▶ _Instructions to follow_:
Begin your copy at the line with "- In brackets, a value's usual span" in the records below and end it at the line with "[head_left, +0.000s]", restating each line word for word; omit the pictures.

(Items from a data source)
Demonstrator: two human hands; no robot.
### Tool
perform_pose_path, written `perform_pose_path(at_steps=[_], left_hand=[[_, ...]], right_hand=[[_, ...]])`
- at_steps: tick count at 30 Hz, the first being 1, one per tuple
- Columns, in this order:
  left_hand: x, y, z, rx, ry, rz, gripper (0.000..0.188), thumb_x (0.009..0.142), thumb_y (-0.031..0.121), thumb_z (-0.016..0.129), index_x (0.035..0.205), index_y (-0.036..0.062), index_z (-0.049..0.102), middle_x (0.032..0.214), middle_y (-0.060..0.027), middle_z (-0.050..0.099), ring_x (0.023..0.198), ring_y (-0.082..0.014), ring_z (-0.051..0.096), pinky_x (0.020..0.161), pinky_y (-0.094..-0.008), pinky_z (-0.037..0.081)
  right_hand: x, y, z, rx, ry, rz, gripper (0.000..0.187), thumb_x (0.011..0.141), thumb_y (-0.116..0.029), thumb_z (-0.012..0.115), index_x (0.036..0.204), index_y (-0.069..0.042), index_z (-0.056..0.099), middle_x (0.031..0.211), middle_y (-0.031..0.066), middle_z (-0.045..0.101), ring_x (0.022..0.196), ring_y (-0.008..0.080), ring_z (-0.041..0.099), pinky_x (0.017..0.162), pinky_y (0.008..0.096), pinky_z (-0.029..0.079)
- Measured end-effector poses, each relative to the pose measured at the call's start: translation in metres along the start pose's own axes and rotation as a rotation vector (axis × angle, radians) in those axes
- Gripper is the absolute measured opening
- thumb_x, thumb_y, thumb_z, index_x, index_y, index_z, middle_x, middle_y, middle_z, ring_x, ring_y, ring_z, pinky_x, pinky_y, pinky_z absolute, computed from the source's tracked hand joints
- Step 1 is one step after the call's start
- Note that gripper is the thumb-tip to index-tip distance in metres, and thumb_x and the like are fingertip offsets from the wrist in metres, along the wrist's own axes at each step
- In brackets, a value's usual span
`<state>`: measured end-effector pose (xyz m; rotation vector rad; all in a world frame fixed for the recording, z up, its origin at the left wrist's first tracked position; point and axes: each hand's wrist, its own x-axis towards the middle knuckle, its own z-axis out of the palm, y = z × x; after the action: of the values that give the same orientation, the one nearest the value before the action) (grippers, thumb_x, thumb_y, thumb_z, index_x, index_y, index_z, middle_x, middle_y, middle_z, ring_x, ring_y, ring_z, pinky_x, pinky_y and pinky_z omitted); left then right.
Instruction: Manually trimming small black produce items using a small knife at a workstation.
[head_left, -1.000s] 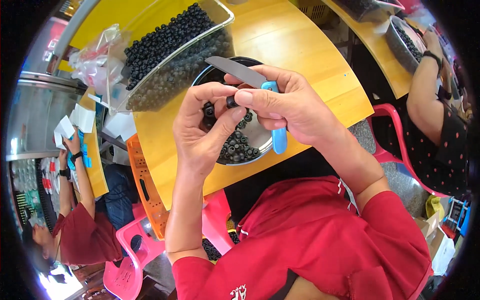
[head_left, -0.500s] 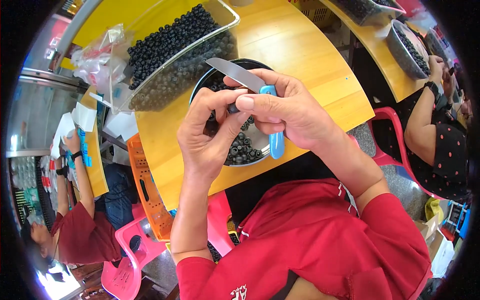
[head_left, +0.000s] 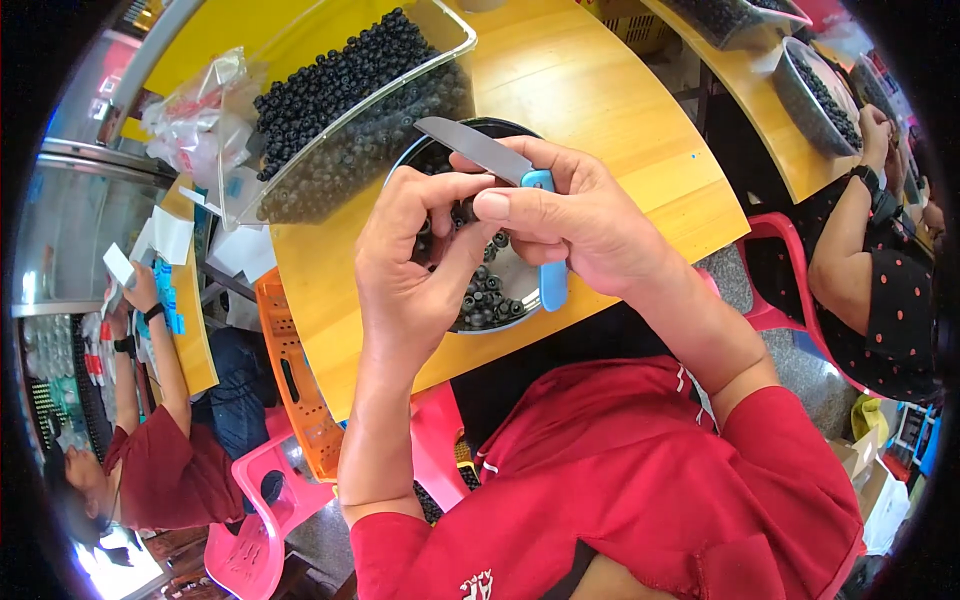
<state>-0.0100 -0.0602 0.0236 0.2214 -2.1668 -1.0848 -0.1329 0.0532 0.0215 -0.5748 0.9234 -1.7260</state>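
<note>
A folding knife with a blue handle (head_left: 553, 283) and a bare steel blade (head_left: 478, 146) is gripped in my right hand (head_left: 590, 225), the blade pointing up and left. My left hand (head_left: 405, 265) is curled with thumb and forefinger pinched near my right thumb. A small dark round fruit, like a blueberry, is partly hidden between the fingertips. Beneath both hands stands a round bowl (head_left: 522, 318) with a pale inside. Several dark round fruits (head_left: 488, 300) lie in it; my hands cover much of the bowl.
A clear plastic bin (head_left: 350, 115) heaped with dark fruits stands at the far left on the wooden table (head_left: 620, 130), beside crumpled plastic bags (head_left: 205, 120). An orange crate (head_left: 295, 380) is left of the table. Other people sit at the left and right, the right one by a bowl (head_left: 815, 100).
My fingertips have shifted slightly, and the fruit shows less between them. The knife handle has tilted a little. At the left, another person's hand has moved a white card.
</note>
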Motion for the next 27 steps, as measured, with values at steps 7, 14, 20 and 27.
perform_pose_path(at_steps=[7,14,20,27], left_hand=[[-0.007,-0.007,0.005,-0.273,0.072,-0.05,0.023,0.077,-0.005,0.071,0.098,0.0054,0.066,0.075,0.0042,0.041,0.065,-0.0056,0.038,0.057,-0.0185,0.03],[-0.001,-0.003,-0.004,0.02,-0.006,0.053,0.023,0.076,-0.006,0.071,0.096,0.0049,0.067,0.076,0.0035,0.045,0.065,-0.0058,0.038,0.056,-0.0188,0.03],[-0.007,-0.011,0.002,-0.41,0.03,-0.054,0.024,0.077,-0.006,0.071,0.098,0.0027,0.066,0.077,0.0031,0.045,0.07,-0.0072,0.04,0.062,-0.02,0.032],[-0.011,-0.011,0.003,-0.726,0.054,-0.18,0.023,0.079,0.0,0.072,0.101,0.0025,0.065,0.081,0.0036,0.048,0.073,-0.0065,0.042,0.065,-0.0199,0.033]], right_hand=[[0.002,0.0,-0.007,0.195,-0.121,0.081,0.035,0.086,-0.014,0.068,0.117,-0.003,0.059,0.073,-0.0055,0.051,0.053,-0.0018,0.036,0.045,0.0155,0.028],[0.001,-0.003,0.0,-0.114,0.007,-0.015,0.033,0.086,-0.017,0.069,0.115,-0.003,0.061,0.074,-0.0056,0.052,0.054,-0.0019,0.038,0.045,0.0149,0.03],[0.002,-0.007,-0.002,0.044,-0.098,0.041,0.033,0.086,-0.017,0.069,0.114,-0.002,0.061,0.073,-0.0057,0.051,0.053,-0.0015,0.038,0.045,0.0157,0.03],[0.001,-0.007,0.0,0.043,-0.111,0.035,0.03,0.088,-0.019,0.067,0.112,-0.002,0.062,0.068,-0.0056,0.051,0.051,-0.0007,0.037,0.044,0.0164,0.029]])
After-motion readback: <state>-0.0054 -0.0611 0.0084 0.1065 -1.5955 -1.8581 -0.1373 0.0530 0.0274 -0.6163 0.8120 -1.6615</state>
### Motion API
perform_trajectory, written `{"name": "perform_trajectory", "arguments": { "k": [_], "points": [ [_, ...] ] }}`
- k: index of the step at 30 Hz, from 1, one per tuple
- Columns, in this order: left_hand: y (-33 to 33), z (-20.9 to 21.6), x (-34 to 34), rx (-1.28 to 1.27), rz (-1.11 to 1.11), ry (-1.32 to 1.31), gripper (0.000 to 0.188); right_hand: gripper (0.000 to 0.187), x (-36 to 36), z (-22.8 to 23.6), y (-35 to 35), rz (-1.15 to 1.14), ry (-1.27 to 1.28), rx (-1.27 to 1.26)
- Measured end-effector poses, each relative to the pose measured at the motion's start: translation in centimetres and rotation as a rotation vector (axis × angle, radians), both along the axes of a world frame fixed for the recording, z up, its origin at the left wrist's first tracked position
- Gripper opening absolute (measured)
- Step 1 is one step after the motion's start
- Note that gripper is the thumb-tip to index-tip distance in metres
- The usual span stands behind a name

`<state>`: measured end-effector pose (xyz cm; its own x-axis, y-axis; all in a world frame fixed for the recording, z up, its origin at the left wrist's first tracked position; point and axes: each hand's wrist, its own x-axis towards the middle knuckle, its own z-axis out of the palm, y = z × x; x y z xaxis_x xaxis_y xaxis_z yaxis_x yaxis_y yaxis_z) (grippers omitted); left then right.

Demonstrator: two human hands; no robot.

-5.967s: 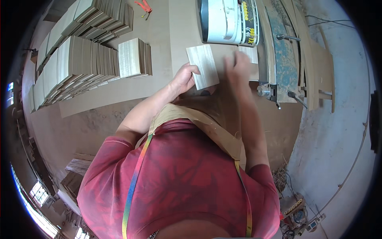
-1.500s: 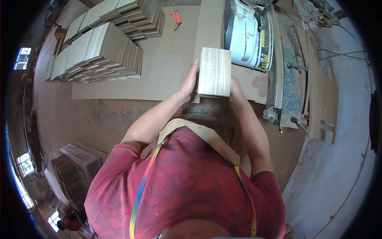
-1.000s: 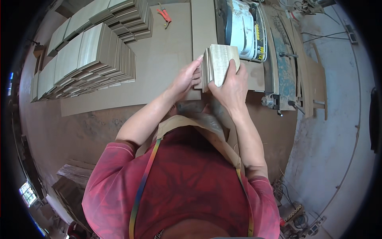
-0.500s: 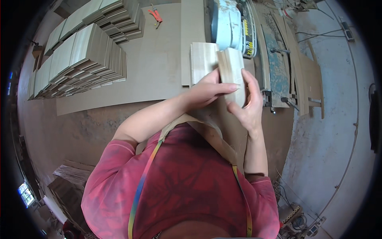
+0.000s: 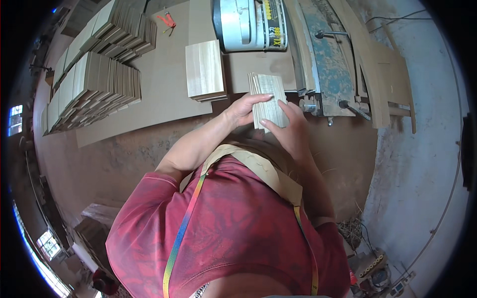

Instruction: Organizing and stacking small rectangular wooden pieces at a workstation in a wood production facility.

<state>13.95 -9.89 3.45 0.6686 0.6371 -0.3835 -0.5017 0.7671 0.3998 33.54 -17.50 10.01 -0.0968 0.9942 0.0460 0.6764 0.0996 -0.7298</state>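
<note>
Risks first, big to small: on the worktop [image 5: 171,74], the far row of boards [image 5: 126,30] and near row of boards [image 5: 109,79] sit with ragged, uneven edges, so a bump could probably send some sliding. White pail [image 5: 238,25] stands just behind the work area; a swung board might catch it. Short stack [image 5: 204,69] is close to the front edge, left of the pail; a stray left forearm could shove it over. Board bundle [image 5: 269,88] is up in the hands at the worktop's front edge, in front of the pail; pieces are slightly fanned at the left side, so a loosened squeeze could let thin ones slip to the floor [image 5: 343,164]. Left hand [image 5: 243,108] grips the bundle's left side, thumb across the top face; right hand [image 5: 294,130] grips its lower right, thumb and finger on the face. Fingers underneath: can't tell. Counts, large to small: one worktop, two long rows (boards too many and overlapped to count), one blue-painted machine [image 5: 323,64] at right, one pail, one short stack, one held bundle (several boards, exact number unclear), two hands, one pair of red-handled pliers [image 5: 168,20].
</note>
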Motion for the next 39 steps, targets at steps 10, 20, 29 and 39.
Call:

▶ _Answer to this exercise_:
- In brackets, a value's usual span
`<state>`: measured end-effector pose (xyz m; rotation vector rad; all in a world frame fixed for the recording, z up, its origin at the left wrist's first tracked position; point and axes: each hand's wrist, its own x-axis towards the middle knuckle, its own z-axis out of the palm, y = z × x; after the action: of the values that give the same orientation, the one nearest the value before the action) (grippers, thumb_x, thumb_y, thumb_z, index_x, index_y, index_z, middle_x, middle_y, middle_z, ring_x, ring_y, ring_z, pinky_x, pinky_y and pinky_z omitted); left then right.
Instruction: Manually trimming small black produce items using a small knife at a workstation.
[head_left, -1.000s] 
[head_left, -0.500s] 
[head_left, +0.000s] 

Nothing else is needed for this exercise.